# Western halter and SMS help!



## Trailrider4life (Feb 7, 2014)

Hi:wink:. I'm trying to start some halter and SMS,western of course:wink: I've been practicing at home,and I'm NOT asking for an online trainer:lol: my mare does the basics,square up,trot with me,weave with me but,I have some questions. Here goes

1. How do I teach her to pivot? She walks out of it everytime. 
2. At a local show,do they lift a mares lip to check teeth?
3. is a simple western shirt ok? A button down?
4. Can I get by with out a slinky/dirt protector? Im on a budget. 
5. Could I use human shampoo on her tail because hers is super thick:shock:
Thanks to everyone that will answer! I'm nervous


----------



## WeaveAndLeave142 (Feb 10, 2014)

I'm not super experienced with halter and showmanship, but I can try to help a little.

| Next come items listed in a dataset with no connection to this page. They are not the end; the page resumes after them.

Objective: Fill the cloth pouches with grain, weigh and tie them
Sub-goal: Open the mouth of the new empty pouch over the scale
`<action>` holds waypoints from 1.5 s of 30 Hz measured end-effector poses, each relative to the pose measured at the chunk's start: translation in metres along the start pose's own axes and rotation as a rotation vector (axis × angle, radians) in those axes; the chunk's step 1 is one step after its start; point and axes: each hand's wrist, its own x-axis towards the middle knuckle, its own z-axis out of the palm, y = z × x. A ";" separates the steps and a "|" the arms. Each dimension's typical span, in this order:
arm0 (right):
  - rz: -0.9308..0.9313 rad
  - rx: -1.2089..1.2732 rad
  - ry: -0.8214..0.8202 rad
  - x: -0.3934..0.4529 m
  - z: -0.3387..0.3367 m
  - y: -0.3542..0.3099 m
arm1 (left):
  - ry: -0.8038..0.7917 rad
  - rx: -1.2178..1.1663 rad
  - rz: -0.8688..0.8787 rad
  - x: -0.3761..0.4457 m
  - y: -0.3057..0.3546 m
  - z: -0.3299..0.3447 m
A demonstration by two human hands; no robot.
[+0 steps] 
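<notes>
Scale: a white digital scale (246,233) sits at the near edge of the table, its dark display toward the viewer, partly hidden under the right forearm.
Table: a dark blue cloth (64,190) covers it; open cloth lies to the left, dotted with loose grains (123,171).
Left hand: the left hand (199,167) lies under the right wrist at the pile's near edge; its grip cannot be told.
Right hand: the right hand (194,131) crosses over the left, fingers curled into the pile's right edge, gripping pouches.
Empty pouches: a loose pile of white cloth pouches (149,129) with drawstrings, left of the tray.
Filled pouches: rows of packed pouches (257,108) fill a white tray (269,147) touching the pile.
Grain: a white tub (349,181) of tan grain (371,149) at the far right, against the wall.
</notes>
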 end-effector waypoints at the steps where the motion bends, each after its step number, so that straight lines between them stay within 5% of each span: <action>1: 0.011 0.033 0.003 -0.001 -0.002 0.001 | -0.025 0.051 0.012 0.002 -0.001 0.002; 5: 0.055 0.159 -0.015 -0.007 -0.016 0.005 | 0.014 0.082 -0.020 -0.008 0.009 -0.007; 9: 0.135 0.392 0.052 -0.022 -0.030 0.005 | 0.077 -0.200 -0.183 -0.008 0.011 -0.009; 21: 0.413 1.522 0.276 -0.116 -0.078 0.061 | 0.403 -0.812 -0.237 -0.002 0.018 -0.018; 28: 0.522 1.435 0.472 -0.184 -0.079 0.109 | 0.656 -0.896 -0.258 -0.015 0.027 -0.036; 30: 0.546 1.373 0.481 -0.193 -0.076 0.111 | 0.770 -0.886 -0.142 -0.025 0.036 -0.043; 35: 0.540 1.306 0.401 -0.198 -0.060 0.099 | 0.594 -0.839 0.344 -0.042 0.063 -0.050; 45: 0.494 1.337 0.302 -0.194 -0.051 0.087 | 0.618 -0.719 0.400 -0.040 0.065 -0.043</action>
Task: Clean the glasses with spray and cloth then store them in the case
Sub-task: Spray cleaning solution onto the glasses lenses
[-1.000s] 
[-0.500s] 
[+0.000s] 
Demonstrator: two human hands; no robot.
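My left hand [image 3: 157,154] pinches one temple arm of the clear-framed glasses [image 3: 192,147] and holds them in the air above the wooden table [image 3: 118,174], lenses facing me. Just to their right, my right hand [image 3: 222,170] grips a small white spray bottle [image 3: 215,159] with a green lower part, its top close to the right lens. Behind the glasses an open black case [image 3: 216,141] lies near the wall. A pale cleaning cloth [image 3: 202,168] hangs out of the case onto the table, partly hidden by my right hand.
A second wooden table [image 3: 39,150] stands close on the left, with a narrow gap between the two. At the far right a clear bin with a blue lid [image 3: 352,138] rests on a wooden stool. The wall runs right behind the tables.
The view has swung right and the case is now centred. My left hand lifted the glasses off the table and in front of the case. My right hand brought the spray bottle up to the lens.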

First of all, what level will you be competing at? Yes, you can use human shampoo on your horse, but the cheapest I've found is Mane and Tail. It comes in a large bottle and is meant for horses If you are wanting to show in anything super competitive, you may want to look into a fake tail. If not, don't bother because they are expensive. I'm not sure what the more advanced horsemen use, but for small shows I use baby oil on my horses nose and eyes. Make sure you have some kind of product to oil their skin on their face. Also get some hoof paint. I paint mine black, but on my mare with all black hooves I just use clear polish. Trim the bridle path one ear length. You may already know all of this, just covering the bases. I wouldn't say a slinky is an absolute must, as long as you don't mind taking care of a messy mane before the show. If you're horse is light colored I would say it's much more important to have one than a horse with dark coloration (they all lay in mud/manure sometime so stains are just going to happen). I taught my mare to pivot by giving her the cue I want her to respond to with the lead line and coupling that with pressure just behind her shoulder. At first I really had to push at her and after a while she started to understand and I no longer had to add any pressure on her body, only with the lead line. Make sure she is squared before you pivot? She may be falling out of it if she doesn't get her hindquarters under her some. Again, probably best if someone more experienced with halter help you out, but that's just what I know of. Depending on what level you are showing, a button down shirt may be okay, but a show/rail shirt is really preferred and looks more professional. I show in halter twice a year so I bought one for ten dollars on ebay. Also check craigslist, there are plenty of people that have grown out of their shirts or showing altogether. Keep an eye out, you can find something If you're horse has a thick tail, try using cowboy magic. It works wonders, however it is expensive, so maybe ask for it as a birthday present? Remember to trim the nose, ears, beard (if your horse has one xD), and fetlock. I hope I helped some, sorry if I just gave you a bunch of information you already know.


----------